A research team from China and Hong Kong has developed a new memory architecture for AI agents designed to minimize information loss during long interactions.
Memory remains one of the biggest weaknesses for current AI agents. When conversations or tasks drag on, models hit their context window limits or lose track of details—a phenomenon also known as "context rot."
In a new paper, the scientists introduce "General Agentic Memory" (GAM) as a solution. The system combines data compression with a deep research mechanism, applying the principle of "just-in-time compilation" to AI memory, a software development process where code is optimized only at the moment of execution.
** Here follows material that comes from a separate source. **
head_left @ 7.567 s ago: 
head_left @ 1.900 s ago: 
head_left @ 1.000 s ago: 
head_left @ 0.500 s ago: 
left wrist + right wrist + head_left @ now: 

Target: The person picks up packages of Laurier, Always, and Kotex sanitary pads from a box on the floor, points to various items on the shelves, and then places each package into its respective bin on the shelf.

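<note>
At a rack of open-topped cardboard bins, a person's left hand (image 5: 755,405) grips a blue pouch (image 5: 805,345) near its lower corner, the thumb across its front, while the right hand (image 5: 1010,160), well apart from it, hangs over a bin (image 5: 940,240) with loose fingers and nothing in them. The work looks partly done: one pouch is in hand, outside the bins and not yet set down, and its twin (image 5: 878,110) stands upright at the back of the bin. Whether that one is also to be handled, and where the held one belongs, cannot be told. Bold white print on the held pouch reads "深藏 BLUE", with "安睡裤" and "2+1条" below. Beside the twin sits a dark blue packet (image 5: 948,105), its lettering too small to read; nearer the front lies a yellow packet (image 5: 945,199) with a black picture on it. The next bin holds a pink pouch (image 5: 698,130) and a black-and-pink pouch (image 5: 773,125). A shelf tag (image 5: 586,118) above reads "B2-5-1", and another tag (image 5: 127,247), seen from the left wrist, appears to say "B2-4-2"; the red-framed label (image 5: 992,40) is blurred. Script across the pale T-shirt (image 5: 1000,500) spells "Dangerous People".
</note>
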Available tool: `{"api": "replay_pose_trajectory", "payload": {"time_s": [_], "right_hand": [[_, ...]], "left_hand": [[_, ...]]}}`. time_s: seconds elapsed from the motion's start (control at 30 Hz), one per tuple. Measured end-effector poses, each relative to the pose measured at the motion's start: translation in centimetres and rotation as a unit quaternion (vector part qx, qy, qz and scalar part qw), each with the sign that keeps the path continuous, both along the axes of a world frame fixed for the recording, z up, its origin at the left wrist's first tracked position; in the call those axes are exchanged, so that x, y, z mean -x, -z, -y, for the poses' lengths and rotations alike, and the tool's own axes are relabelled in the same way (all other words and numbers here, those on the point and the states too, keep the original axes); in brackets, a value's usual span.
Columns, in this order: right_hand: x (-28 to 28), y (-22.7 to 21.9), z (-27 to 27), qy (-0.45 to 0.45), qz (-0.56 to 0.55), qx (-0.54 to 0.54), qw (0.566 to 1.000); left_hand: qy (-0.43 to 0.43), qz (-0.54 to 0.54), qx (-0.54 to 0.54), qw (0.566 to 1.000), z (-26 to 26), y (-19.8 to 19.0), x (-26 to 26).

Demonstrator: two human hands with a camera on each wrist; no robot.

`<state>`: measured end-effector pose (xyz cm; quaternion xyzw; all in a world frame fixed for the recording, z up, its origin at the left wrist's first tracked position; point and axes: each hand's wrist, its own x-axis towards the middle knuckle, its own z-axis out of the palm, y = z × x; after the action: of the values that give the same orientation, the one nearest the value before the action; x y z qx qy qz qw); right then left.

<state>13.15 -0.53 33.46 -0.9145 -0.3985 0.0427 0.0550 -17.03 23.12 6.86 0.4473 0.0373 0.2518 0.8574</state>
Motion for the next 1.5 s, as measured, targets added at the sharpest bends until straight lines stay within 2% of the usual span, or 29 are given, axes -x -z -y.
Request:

While previous approaches rely on static summaries created in advance, the researchers argue this inevitably causes information loss. Details that seem unimportant when stored might be crucial later, but by then, they have already been compressed away.
A dual-agent architecture
GAM uses a dual architecture consisting of two specialized components: a "Memorizer" and a "Researcher." The Memorizer runs in the background during interactions. While it creates simple summaries, it also archives the full conversation history in a database called the "page store." It segments the conversation into pages and tags them with context to make retrieval easier.

The Researcher activates only when the agent receives a specific request. Instead of simply looking up memory, it conducts "deep research"—analyzing the query, planning a search strategy, and using tools to dig through the page store. It uses three methods: vector search for thematic similarities, BM25 search for exact keywords, or direct access via page IDs. The process is iterative. The agent verifies its search results and reflects on whether the information is sufficient. If necessary, it starts new queries before generating an answer.
Outperforming RAG and long-context models
The team tested GAM against conventional methods like Retrieval-Augmented Generation (RAG) and models with massive context windows like GPT-4o-mini and Qwen2.5-14B.

According to the paper, GAM beat the competition in every benchmark. The gap was widest in tasks requiring information linking over long periods. In the RULER benchmark, which tracks variables over many steps, GAM hit over 90 percent accuracy while conventional RAG approaches and other storage systems largely failed.
The researchers believe GAM succeeds because its iterative search finds hidden details that compressed summaries miss. The system also scales well with compute: allowing the Researcher more steps and reflection time further improves answer quality.
The project's code and data are available on GitHub.
New approaches to context management
Other labs are also tackling the memory problem. Anthropic recently shifted focus to "context engineering," actively curating the entire context state through compact summaries or structured notes rather than just optimizing prompts.
Similarly, Deepseek introduced a new OCR system that processes text documents as highly compressed images. This approach saves significant compute and tokens, potentially serving as efficient long-term storage for chatbots by saving older conversation segments as image files.
Meanwhile, researchers in Shanghai have proposed a "Semantic Operating System" designed to act as a lifelong memory for AI. This system would manage context like a human brain, selectively adapting and forgetting knowledge to turn transient information into permanent, structured memories.